Exercise details:
Keep the images out while you retype all of the data exactly.
[Opening Material to process section]
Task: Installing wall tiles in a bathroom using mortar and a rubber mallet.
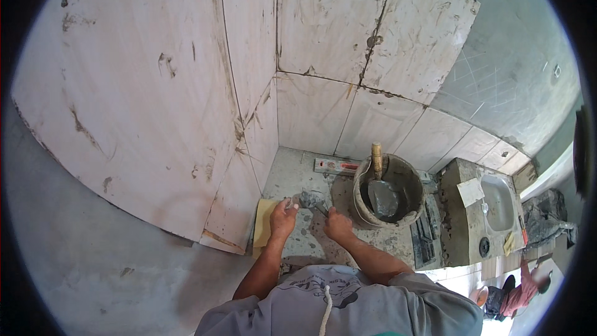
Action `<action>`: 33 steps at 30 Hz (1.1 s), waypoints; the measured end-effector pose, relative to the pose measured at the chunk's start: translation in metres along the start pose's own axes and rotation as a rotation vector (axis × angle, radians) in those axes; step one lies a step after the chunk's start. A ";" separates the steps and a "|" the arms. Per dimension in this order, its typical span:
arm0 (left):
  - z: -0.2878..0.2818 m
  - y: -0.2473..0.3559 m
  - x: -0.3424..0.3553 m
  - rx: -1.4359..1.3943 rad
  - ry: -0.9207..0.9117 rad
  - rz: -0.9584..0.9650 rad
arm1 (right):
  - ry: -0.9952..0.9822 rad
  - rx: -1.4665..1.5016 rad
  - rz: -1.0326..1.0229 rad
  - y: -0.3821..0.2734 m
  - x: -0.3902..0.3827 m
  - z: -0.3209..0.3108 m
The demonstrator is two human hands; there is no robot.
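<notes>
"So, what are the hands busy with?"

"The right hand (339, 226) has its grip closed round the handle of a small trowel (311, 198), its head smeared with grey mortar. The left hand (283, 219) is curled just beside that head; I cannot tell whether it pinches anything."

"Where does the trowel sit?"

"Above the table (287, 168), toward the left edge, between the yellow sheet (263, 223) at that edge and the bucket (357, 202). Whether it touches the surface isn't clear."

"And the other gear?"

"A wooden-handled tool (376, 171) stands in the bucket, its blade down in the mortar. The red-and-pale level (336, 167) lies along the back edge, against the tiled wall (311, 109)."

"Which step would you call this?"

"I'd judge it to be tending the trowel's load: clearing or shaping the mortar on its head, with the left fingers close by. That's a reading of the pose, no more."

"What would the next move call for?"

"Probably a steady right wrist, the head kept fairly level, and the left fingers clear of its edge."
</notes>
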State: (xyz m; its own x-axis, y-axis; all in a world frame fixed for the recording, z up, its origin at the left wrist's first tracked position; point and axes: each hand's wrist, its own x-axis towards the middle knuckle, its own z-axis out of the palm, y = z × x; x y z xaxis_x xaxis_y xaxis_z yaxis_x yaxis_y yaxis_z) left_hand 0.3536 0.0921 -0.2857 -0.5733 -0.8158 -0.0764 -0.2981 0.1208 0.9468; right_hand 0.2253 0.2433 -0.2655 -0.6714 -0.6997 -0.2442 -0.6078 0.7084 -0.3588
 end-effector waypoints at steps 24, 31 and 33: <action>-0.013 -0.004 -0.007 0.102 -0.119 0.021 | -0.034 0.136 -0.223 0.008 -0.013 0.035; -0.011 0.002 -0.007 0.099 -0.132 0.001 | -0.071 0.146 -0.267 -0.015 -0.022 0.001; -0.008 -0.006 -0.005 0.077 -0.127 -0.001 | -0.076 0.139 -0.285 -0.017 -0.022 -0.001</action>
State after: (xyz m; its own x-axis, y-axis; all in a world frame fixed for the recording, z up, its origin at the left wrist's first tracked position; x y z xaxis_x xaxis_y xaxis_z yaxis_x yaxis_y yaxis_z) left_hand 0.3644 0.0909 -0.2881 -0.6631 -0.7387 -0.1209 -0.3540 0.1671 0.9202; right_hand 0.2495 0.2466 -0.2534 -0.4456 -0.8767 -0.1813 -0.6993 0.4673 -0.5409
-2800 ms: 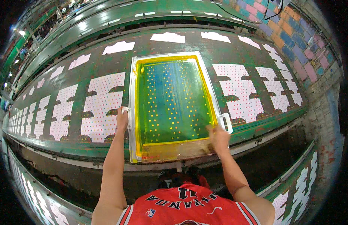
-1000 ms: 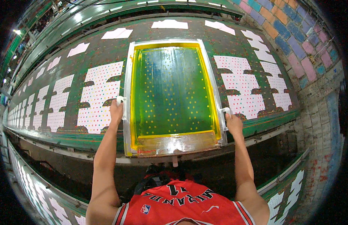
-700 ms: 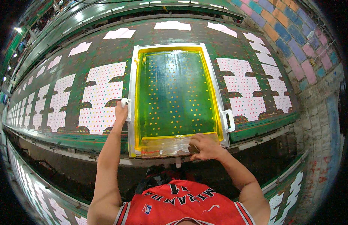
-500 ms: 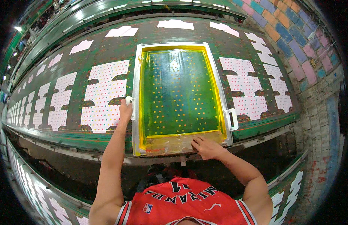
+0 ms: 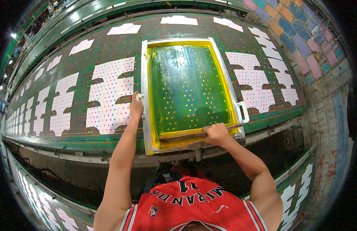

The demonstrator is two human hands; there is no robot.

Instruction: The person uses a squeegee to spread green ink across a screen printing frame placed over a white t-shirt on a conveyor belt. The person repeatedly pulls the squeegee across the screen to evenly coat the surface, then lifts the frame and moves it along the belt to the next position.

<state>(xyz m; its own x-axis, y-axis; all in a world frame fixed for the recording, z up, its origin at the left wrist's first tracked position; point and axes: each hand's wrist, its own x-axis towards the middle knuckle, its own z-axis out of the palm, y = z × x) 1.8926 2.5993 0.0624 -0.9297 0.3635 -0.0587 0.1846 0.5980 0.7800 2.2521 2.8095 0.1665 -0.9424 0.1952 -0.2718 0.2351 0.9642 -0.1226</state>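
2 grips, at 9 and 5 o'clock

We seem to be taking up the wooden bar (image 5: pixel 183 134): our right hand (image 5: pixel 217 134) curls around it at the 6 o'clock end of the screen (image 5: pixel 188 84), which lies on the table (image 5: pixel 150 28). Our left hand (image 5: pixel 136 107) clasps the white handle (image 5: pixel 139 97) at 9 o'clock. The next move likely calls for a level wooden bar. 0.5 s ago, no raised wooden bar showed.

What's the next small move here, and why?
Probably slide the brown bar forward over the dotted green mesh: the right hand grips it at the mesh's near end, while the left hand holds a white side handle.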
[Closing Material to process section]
Response:
Task: Installing wall tiles in a bathroom using mortar and a rubber mallet.
Action `<action>`: 33 steps at 30 Hz (1.1 s), waypoints; the measured end-effector pose, relative to the pose measured at the chunk's start: translation in metres along the start pose's own axes and rotation as a rotation vector (axis × angle, radians) in those axes; step one lies a step after the chunk's start. A ";" separates the steps and a "|" the arms. Per dimension in this order, its typical span:
arm0 (left):
  - z: -0.2878..0.2818 m
  - y: -0.2473..0.3559 m
  - x: -0.3424..0.3553 m
  - rx: -1.4359..1.3943 rad
  - ry: -0.9207..0.9117 rad
  - rz: -0.9584..0.9650 rad
arm1 (right):
  - ry: -0.9952..0.9822 rad
  - rx: -1.4665..1.5016 rad
  - rz: -1.0326..1.0229 rad
  - y: -0.3821..0.2734 m
  - x: -0.3902..0.3827 m
  - z: -0.3209..0.3108 m
The demonstrator is two human hands; there is no robot.
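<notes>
"So, what are the hands busy with?"

"The right hand (339, 226) has its grip closed round the handle of a small trowel (311, 198), its head smeared with grey mortar. The left hand (283, 219) is curled just beside that head; I cannot tell whether it pinches anything."

"Where does the trowel sit?"

"Above the table (287, 168), toward the left edge, between the yellow sheet (263, 223) at that edge and the bucket (357, 202). Whether it touches the surface isn't clear."

"And the other gear?"

"A wooden-handled tool (376, 171) stands in the bucket, its blade down in the mortar. The red-and-pale level (336, 167) lies along the back edge, against the tiled wall (311, 109)."

"Which step would you call this?"

"I'd judge it to be tending the trowel's load: clearing or shaping the mortar on its head, with the left fingers close by. That's a reading of the pose, no more."

"What would the next move call for?"

"Probably a steady right wrist, the head kept fairly level, and the left fingers clear of its edge."
</notes>
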State: (xyz m; its own x-axis, y-axis; all in a world frame fixed for the recording, z up, its origin at the left wrist's first tracked position; point and axes: each hand's wrist, its own x-axis towards the middle knuckle, its own z-axis out of the palm, y = z × x; x y z xaxis_x xaxis_y xaxis_z yaxis_x yaxis_y yaxis_z) left_hand 0.3536 0.0921 -0.2857 -0.5733 -0.8158 -0.0764 -0.2981 0.1208 0.9468; right_hand 0.2253 0.2433 -0.2655 -0.6714 -0.6997 -0.2442 -0.6078 0.7084 -0.3588
 end-effector waypoints at steps 24, 31 and 33: <action>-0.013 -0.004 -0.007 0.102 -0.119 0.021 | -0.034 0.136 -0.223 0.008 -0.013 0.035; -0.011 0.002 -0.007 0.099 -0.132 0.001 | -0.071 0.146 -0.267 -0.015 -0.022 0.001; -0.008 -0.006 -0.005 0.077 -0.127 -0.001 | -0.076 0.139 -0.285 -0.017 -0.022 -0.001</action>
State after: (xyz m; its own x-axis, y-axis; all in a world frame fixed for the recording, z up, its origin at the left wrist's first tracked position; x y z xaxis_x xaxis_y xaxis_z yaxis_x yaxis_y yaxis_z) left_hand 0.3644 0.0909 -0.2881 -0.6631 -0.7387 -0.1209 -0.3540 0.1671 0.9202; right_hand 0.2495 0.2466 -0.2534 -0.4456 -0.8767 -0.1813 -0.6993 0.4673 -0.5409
-2800 ms: 
-1000 ms: 
-700 ms: 
-500 ms: 
+0 ms: 

The demonstrator is two human hands; there is no robot.

Instruction: The person uses a squeegee to spread green ink across a screen printing frame placed over a white t-shirt on a conveyor belt. The person repeatedly pulls the squeegee across the screen to evenly coat the surface, then lifts the frame and moves it along the belt to the next position.

<state>(xyz m; its own x-axis, y-axis; all in a world frame fixed for the recording, z up, its origin at the left wrist's first tracked position; point and axes: each hand's wrist, its own x-axis towards the middle knuckle, its own z-axis out of the palm, y = z × x) 1.8926 2.5993 0.0624 -0.9297 0.3635 -0.0587 0.1846 0.5980 0.7800 2.2521 2.8095 0.1665 -0.9424 0.1952 -0.2718 0.2351 0.9642 -0.1226</state>
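2 grips, at 9 and 5 o'clock

We seem to be taking up the wooden bar (image 5: pixel 183 134): our right hand (image 5: pixel 217 134) curls around it at the 6 o'clock end of the screen (image 5: pixel 188 84), which lies on the table (image 5: pixel 150 28). Our left hand (image 5: pixel 136 107) clasps the white handle (image 5: pixel 139 97) at 9 o'clock. The next move likely calls for a level wooden bar. 0.5 s ago, no raised wooden bar showed.

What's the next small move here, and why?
Probably slide the brown bar forward over the dotted green mesh: the right hand grips it at the mesh's near end, while the left hand holds a white side handle.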

That is the complete output.